A blood type (also called a blood group) is a classification of blood based on the presence or absence of inherited antigenic substances on the surface of red blood cells (RBCs). These antigens may be proteins, carbohydrates, glycoproteins, or glycolipids, depending on the blood group system, and some of these antigens are also present on the surface of other types of cells of various tissues. Several of these red blood cell surface antigens, that stem from one allele (or very closely linked genes), collectively form a blood group system.




ABO blood group system

The ABO system is the most important blood-group system in human-blood transfusion. The associated anti-A antibodies and anti-B antibodies are usually "Immunoglobulin M", abbreviated IgM, antibodies.
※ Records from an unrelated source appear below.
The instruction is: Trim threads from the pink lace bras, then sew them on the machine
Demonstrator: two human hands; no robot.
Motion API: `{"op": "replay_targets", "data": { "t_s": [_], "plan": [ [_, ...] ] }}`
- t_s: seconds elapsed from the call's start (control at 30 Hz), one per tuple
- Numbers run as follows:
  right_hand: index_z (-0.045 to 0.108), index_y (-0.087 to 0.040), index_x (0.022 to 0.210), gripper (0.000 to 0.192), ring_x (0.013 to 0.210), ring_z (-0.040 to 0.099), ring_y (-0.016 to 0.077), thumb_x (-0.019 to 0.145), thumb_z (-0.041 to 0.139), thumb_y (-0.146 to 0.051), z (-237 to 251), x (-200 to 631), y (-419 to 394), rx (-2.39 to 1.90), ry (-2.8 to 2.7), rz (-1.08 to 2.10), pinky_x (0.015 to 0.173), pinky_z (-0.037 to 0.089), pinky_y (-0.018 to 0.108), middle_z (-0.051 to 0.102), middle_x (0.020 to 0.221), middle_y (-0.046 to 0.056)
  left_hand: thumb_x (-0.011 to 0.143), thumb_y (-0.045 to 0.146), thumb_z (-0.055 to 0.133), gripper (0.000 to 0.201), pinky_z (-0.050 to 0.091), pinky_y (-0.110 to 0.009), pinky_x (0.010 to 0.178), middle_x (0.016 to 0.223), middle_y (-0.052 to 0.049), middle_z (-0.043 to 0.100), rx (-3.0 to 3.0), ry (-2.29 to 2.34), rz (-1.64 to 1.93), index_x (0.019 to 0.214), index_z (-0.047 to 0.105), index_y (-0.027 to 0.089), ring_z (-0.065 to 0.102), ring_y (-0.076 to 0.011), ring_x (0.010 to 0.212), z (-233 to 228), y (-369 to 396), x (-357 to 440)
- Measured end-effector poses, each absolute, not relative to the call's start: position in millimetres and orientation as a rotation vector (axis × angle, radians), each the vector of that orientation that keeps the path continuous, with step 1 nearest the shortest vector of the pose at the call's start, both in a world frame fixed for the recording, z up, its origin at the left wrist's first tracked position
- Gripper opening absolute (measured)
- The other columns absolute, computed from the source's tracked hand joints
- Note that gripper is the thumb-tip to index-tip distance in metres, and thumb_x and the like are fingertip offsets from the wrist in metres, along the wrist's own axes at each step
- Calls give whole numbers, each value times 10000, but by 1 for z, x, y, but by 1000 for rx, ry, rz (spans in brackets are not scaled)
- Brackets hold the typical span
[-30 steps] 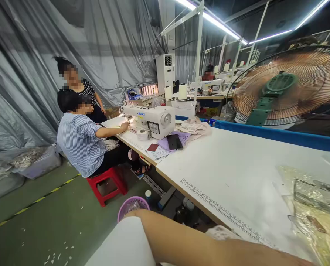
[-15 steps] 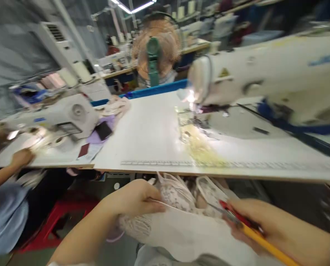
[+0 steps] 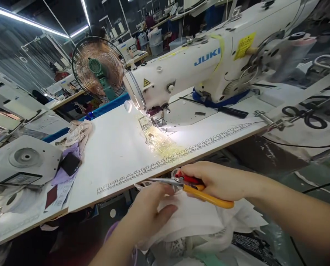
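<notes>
Scissors [image 3: 191, 184] with red and orange handles are in my right hand [image 3: 218, 181], its fingers closed round the handles. Their blades point left, just above the fingers of my left hand [image 3: 150, 207]. That hand is curled over a white lace-trimmed garment [image 3: 194, 218], thumb a little apart from the fingers; just what its fingertips grip is partly hidden. Thin straps of the garment show beyond the left fingers, by the table edge. The cloth hangs below both hands, in front of the sewing table [image 3: 115, 159].
A white sewing machine [image 3: 178, 66] stands on the table, with yellowish clear film [image 3: 162, 142] by its needle. A printed ruler [image 3: 165, 162] runs along the front edge. Left are another machine [image 3: 26, 159], a dark phone-like object [image 3: 70, 163] and pale cloth [image 3: 78, 135]. Behind is a fan [image 3: 98, 68].
My view has swung to the right. My right hand has brought the scissors close to my left hand, and the blades now lie by its fingers. The garment is more bunched.
</notes>
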State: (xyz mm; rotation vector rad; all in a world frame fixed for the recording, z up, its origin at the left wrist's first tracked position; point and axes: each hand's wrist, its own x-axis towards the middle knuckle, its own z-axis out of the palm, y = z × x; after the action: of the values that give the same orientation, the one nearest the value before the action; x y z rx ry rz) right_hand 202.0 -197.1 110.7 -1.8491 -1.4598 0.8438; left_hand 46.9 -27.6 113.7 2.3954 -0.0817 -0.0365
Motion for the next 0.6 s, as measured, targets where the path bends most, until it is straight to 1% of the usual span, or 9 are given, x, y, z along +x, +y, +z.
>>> {"op": "replay_targets", "data": {
  "t_s": [0.1, 0.2, 0.33, 0.47, 0.6],
  "plan": [
    [472, -174, 718, 78, 559, 389, 101, 741, 536, -212, 117, 205, -193, -1832, -1469, 889, 468, 281, 210, 487, 649, -18, 828, 230, 550, 103, 430, -287, 740, 896, -62, 649, 2309, -26, 40, 914, 599, 202, 582, -194, 832, 103, -42, 57],
    [495, -171, 741, 50, 557, 461, 103, 726, 542, -174, 122, 208, -192, -1783, -1409, 1011, 461, 312, 199, 534, 631, -26, 801, 225, 583, 38, 418, -264, 679, 810, -46, 604, 2163, 49, 35, 793, 584, 188, 540, -168, 760, 93, -44, 62],
    [481, -176, 731, 52, 531, 541, 117, 729, 533, -177, 124, 214, -190, -1645, -1294, 1215, 459, 373, 199, 547, 558, -41, 809, 306, 594, 186, 384, -239, 610, 755, -33, 529, 1832, 103, -52, 714, 524, 163, 479, -135, 694, 93, -42, 67],
    [476, -174, 723, 95, 523, 566, 117, 712, 567, -196, 123, 219, -189, -1549, -1198, 1260, 468, 422, 217, 573, 638, -31, 779, 362, 641, 260, 370, -240, 611, 729, -29, 506, 1671, 179, -91, 695, 523, 147, 455, -127, 684, 99, -44, 71],
    [490, -177, 737, 100, 544, 571, 119, 687, 576, -167, 126, 220, -189, -1537, -1160, 1285, 476, 427, 214, 571, 634, -38, 742, 390, 679, 300, 354, -230, 596, 713, -22, 498, 1641, 245, -103, 678, 527, 140, 440, -117, 668, 99, -46, 72]
  ]
}}
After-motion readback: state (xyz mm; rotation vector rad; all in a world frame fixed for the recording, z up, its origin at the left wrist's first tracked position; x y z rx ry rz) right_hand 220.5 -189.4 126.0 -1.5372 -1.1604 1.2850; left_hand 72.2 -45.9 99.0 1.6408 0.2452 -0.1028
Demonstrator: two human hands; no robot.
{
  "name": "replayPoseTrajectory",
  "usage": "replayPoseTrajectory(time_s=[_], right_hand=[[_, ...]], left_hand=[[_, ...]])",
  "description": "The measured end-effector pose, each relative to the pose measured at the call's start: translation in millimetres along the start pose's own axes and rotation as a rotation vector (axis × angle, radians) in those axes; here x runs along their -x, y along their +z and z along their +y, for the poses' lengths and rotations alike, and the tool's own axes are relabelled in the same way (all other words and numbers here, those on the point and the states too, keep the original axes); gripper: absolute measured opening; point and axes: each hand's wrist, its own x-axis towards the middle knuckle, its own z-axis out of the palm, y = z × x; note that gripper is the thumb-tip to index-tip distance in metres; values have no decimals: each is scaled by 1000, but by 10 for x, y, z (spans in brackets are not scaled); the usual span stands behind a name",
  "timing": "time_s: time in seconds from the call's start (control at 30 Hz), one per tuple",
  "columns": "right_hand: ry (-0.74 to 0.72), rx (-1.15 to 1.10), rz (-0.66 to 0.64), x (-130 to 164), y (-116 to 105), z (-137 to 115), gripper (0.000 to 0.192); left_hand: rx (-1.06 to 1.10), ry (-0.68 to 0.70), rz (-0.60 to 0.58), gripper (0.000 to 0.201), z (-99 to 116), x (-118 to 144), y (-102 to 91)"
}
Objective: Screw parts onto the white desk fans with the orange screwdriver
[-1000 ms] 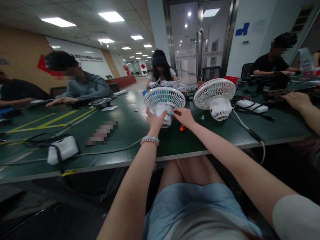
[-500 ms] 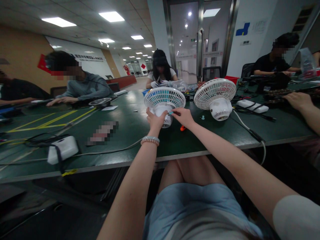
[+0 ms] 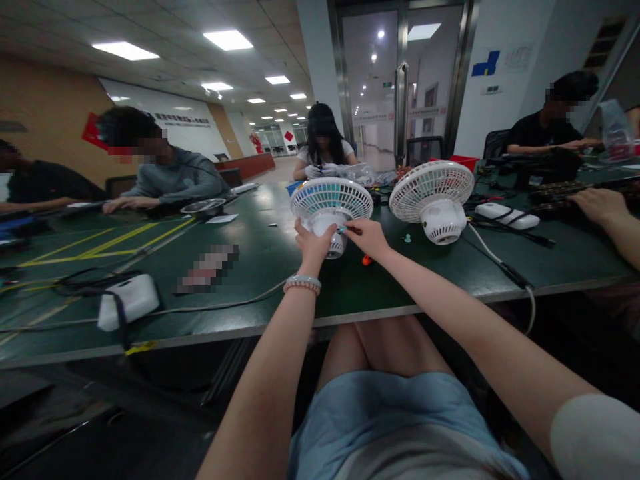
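Note:
A white fan head [image 3: 331, 196] with teal blades rests on the green table, its motor housing turned toward me. Around the left side of that housing wraps my left hand [image 3: 313, 241], its thumb near a small teal piece [image 3: 342, 229]. My right hand [image 3: 371, 238] pinches a slim, dark reddish-brown tool [image 3: 354, 230] whose tip points at the teal piece on the housing. What kind of tool it is I cannot make out. Just below my right hand lies an orange object [image 3: 367, 260]. A loose teal knob [image 3: 407, 238] is to the right.
A second white fan head [image 3: 434, 197] stands to the right, its cable running off the table edge. White adapters [image 3: 128, 301] with cords lie left and right. A phone-like flat object [image 3: 207, 268] is at left. Several people sit around the table [image 3: 260, 280].
Both hands keep their hold at the fan housing, with the slim tool still against it. The view has shifted slightly. The person across the table has moved their gloved hands a little.

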Motion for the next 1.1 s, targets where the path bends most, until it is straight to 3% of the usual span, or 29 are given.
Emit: replayPoseTrajectory(time_s=[0.47,0.67,0.77,0.87,1.0,1.1], right_hand=[[5,-4,18,8,10,-6,23],[29,1,12,3,35,5,22],[21,0,20,0,50,11,23],[20,-1,23,-6,57,6,22],[19,-2,23,-14,43,-21,20],[31,-17,18,-12,30,-40,21]], left_hand=[[10,1,-4,96,-18,-8,12],[-7,57,74,89,22,64,42],[-37,152,140,80,54,125,-1],[-57,347,180,58,87,178,-86],[-114,659,12,37,136,235,-158],[-187,758,-69,34,171,274,-154]])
ABO IgM antibodies are produced in the first years of life by sensitization to environmental substances such as food, bacteria, and viruses. The "O" in ABO is often called "0" (zero/null) in other languages.


Rhesus blood group system
The Rhesus system is the second most significant blood-group system in human-blood transfusion. The most significant Rhesus antigen is the RhD antigen because it is the most immunogenic of the five main rhesus antigens. It is common for RhD-negative individuals not to have any anti-RhD IgG or IgM antibodies, because anti-RhD antibodies are not usually produced by sensitization against environmental substances. However, RhD-negative individuals can produce IgG anti-RhD antibodies following a sensitizing event: possibly a fetomaternal transfusion of blood from a fetus in pregnancy or occasionally a blood transfusion with RhD positive RBCs. Rh disease can develop in these cases.